Look through the listing below for the string "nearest". Say how many lines hold it, and nothing else.

____

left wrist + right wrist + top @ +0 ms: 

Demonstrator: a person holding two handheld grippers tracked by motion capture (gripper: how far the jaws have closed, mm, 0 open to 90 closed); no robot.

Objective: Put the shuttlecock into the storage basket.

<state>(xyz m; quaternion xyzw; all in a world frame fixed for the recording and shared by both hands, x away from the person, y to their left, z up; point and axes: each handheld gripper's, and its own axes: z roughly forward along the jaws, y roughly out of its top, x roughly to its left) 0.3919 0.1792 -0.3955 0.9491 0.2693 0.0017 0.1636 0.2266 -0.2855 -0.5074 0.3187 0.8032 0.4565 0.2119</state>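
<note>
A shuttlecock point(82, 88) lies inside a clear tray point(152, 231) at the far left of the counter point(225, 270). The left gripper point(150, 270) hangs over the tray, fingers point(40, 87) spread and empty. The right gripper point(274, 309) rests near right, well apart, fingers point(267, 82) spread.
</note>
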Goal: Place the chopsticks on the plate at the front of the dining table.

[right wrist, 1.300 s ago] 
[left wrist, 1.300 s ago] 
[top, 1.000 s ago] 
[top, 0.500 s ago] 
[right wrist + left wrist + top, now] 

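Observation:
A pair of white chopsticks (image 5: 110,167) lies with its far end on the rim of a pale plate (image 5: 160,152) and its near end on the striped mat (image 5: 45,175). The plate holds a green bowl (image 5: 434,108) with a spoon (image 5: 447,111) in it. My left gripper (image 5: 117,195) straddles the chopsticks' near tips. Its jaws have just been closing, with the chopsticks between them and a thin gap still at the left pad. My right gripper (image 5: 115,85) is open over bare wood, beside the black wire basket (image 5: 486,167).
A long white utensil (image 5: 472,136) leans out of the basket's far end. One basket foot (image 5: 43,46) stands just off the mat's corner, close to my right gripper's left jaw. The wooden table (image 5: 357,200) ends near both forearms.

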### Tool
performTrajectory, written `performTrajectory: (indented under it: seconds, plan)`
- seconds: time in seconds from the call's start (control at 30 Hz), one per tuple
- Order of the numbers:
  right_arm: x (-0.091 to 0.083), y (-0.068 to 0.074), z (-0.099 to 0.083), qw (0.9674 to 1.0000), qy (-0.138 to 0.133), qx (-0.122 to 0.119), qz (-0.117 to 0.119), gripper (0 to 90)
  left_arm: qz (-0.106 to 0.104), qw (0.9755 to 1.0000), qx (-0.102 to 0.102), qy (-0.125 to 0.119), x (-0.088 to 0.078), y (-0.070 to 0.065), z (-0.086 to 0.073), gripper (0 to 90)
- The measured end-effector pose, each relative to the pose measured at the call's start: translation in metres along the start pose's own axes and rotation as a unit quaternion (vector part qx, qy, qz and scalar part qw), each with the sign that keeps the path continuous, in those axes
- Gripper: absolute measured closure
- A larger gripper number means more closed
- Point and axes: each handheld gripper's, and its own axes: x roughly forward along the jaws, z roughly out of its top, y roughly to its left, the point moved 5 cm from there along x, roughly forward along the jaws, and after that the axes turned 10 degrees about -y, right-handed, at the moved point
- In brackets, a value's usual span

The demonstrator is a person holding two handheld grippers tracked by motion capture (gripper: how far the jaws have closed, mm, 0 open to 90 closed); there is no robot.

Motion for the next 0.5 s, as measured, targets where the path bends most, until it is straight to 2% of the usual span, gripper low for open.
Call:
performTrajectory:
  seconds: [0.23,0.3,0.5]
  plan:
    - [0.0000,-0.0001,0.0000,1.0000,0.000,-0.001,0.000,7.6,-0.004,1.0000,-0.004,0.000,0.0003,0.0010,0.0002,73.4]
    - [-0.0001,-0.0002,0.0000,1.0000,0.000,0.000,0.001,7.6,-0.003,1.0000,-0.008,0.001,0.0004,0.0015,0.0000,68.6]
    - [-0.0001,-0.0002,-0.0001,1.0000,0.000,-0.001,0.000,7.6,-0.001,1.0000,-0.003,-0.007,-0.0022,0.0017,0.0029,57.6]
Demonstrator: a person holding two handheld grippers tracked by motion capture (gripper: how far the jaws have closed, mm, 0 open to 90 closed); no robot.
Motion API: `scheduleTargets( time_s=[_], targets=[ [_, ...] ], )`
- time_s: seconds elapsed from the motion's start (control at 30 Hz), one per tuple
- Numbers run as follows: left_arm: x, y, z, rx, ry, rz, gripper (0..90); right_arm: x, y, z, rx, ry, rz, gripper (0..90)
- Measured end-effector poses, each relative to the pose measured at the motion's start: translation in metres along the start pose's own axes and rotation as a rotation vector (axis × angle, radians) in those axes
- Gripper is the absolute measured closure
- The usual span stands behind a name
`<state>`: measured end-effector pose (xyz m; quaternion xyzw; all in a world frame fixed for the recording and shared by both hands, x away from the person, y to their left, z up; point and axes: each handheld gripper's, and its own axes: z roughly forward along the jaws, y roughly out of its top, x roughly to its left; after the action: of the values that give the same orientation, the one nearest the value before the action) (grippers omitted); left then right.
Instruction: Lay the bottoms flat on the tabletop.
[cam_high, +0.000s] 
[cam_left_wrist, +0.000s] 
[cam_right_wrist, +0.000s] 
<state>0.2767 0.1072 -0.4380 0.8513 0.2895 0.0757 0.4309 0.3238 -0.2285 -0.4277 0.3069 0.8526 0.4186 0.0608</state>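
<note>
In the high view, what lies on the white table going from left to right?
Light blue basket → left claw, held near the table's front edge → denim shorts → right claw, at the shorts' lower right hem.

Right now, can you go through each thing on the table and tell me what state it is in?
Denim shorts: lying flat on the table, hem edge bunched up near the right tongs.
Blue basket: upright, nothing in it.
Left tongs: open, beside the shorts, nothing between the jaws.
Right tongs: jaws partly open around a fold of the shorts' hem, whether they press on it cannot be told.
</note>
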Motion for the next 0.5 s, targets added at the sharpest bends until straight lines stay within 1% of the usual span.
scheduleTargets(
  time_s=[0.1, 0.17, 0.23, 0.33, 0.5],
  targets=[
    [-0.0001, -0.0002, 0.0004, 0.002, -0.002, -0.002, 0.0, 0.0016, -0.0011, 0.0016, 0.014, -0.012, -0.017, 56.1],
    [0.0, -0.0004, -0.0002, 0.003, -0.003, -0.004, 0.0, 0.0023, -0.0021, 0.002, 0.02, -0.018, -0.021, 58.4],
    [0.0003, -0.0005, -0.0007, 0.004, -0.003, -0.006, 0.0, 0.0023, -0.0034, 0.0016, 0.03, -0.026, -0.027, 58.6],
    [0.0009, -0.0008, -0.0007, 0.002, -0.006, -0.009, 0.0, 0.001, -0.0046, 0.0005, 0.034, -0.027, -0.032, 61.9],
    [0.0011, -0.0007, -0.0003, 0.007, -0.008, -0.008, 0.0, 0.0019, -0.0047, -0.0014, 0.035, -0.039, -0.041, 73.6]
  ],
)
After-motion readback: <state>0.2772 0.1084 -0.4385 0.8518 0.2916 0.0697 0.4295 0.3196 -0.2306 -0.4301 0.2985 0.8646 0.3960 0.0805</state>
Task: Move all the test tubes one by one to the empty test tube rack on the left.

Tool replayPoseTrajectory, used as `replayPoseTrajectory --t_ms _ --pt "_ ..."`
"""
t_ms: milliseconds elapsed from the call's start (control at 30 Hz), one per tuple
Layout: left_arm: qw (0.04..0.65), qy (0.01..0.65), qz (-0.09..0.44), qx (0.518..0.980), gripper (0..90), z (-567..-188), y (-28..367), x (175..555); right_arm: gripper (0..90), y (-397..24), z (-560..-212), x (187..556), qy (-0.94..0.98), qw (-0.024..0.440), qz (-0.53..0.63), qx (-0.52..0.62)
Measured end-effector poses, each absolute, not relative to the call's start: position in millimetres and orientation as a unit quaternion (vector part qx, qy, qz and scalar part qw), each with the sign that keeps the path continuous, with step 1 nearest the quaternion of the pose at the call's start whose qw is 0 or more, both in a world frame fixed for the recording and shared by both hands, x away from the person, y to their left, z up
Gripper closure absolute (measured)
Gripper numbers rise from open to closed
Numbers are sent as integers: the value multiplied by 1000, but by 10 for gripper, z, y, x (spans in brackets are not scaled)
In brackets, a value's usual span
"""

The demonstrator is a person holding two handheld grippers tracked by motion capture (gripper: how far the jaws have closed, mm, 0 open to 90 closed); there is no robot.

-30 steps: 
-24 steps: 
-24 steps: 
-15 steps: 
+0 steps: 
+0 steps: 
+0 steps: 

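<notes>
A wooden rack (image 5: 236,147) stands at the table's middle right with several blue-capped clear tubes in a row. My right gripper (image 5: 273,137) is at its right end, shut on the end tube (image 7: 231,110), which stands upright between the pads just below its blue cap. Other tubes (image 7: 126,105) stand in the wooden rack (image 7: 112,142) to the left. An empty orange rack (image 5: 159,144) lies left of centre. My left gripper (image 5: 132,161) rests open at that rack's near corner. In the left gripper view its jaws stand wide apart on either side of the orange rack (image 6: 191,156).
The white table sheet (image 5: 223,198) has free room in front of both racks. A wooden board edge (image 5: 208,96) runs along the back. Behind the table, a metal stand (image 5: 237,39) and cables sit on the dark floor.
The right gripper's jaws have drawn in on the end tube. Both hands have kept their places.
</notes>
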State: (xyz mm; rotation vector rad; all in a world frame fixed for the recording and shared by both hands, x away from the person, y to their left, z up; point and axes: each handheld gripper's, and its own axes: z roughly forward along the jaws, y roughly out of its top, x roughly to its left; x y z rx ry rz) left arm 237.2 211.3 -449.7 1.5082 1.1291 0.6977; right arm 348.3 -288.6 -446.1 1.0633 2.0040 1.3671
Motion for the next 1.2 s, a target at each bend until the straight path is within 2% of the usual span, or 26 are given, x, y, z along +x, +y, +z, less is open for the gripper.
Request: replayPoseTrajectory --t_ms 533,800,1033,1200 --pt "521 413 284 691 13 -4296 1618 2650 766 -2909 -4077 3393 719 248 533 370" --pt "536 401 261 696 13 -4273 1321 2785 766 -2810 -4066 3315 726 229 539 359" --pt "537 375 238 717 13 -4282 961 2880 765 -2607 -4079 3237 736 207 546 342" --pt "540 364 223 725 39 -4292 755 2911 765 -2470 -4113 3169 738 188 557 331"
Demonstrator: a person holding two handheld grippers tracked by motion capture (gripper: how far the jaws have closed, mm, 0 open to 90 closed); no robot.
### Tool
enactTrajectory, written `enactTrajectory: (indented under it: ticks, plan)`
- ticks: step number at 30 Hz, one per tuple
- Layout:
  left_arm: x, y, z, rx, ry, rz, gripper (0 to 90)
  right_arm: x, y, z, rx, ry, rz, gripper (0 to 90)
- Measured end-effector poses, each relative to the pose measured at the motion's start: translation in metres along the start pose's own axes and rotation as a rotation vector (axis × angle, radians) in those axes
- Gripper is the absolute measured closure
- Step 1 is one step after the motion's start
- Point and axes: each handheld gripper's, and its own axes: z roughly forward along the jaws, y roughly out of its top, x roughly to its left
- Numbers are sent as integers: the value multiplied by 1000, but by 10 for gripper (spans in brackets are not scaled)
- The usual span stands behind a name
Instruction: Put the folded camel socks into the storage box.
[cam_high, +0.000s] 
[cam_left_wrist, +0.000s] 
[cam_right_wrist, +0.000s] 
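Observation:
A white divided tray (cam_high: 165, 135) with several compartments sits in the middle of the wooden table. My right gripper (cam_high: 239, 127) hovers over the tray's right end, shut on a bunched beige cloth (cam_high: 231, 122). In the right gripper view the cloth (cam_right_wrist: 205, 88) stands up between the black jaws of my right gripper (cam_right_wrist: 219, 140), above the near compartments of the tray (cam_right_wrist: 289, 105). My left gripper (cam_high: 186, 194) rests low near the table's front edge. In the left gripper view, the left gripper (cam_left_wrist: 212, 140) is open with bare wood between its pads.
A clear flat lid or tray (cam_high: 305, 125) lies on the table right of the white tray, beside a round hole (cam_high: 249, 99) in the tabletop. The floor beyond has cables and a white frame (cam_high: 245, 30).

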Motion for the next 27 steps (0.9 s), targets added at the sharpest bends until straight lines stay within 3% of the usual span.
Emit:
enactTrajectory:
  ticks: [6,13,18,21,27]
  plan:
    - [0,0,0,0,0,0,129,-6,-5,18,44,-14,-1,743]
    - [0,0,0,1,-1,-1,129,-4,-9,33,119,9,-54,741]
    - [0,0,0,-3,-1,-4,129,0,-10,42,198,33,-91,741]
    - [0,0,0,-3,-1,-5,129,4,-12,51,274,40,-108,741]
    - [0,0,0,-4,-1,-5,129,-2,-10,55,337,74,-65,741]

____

| Result of the exercise |
2